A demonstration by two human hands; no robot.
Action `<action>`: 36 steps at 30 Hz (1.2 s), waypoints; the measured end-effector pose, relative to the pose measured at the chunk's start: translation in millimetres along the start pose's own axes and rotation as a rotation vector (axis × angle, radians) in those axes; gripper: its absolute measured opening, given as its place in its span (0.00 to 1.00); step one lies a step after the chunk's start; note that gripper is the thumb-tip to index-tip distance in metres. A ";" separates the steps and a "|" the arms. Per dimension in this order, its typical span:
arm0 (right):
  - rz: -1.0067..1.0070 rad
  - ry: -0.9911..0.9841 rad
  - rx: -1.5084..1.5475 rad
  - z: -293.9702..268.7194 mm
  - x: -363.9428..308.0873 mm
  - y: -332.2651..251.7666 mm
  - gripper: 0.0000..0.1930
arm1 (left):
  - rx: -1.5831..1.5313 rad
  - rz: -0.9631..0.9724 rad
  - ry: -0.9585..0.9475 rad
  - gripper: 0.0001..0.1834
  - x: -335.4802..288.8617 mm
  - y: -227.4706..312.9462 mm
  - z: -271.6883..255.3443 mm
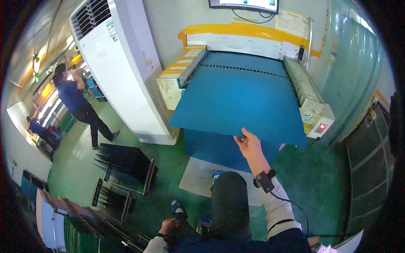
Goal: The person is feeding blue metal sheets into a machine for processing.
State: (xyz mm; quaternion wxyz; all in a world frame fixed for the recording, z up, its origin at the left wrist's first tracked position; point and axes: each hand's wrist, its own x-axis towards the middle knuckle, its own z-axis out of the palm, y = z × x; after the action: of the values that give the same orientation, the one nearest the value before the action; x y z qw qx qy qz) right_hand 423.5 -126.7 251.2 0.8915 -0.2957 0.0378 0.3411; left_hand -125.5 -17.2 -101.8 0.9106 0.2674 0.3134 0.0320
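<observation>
My right hand (249,144) holds the near edge of a large blue sheet (240,101), with the fingertips at its rim. The sheet slopes up and away from me onto a low machine with pale side housings, between the left housing (173,78) and the right housing (308,84). Below its edge hangs or stands a second blue surface (211,145), partly hidden by the first. At the lower left, my left hand (169,225) rests by my dark-trousered leg, apart from the sheet. Its fingers are small in view and seem to lie loosely with nothing in them.
A tall white air conditioner (122,71) stands left of the machine. Dark thin panels (122,164) sit in a metal rack on the green floor. A dark panel (369,168) leans at the right. A person (78,101) is walking at the far left. A screen (244,5) hangs above.
</observation>
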 end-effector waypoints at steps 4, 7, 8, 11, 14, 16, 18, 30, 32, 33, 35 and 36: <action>-0.023 0.018 -0.013 -9.0 4.3 -7.1 0.06 | 0.411 -0.019 0.359 0.23 -3.1 15.6 61.8; -0.028 0.008 -0.012 -5.5 5.7 -7.6 0.06 | 0.358 0.088 0.265 0.22 -9.1 14.8 58.1; -0.034 0.008 -0.015 -5.4 6.1 -8.4 0.06 | 0.480 0.098 0.273 0.21 -8.5 13.4 57.2; -0.042 0.035 -0.009 1.8 6.4 -5.9 0.07 | 0.835 0.164 0.227 0.19 -5.5 6.7 45.5; -0.035 0.001 -0.020 5.2 7.4 -7.2 0.07 | 0.731 0.184 0.122 0.18 5.5 -2.8 8.6; -0.029 0.015 -0.028 4.5 12.5 -5.3 0.07 | 0.072 -0.006 0.182 0.18 9.1 -5.8 -4.5; -0.032 0.032 -0.027 1.1 16.9 -6.1 0.08 | 0.067 -0.019 0.216 0.18 12.7 -6.9 -8.5; -0.002 0.040 -0.013 -5.6 33.8 -6.0 0.08 | 0.389 -0.045 0.361 0.19 -9.1 18.6 63.3; -0.014 0.014 -0.014 -5.4 35.9 -4.5 0.08 | 0.295 -0.070 0.402 0.18 -5.2 15.0 54.0; -0.009 0.011 -0.011 -4.0 35.4 -4.6 0.08 | 0.335 -0.084 0.407 0.18 -3.5 14.5 51.7; 0.000 0.005 -0.005 0.4 34.2 -6.4 0.09 | 0.354 -0.099 0.441 0.17 -1.1 12.5 47.2; 0.002 0.012 0.000 0.0 35.8 -6.8 0.09 | 0.333 -0.100 0.468 0.16 1.4 12.2 49.3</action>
State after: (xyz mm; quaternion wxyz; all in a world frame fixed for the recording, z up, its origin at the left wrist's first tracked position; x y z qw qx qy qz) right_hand 455.1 -109.7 244.9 0.8908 -0.2978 0.0434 0.3404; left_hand -94.1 -29.5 -63.9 0.7576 0.3826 0.5288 -0.0039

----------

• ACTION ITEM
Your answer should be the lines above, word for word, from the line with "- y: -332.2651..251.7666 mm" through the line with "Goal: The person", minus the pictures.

• THE ANSWER
  - y: -332.2651..251.7666 mm
  - gripper: 0.0000..0.1930
arm1 (left):
  - rx: -1.5831..1.5313 rad
  - rz: -0.9631..0.9724 rad
  - ry: -0.9585..0.9475 rad
  - gripper: 0.0001..0.1834
  - x: -335.4802..288.8617 mm
  - y: -227.4706..312.9462 mm
  - z: -271.6883..255.3443 mm
Goal: The person is feeding blue metal sheets into a machine for processing.

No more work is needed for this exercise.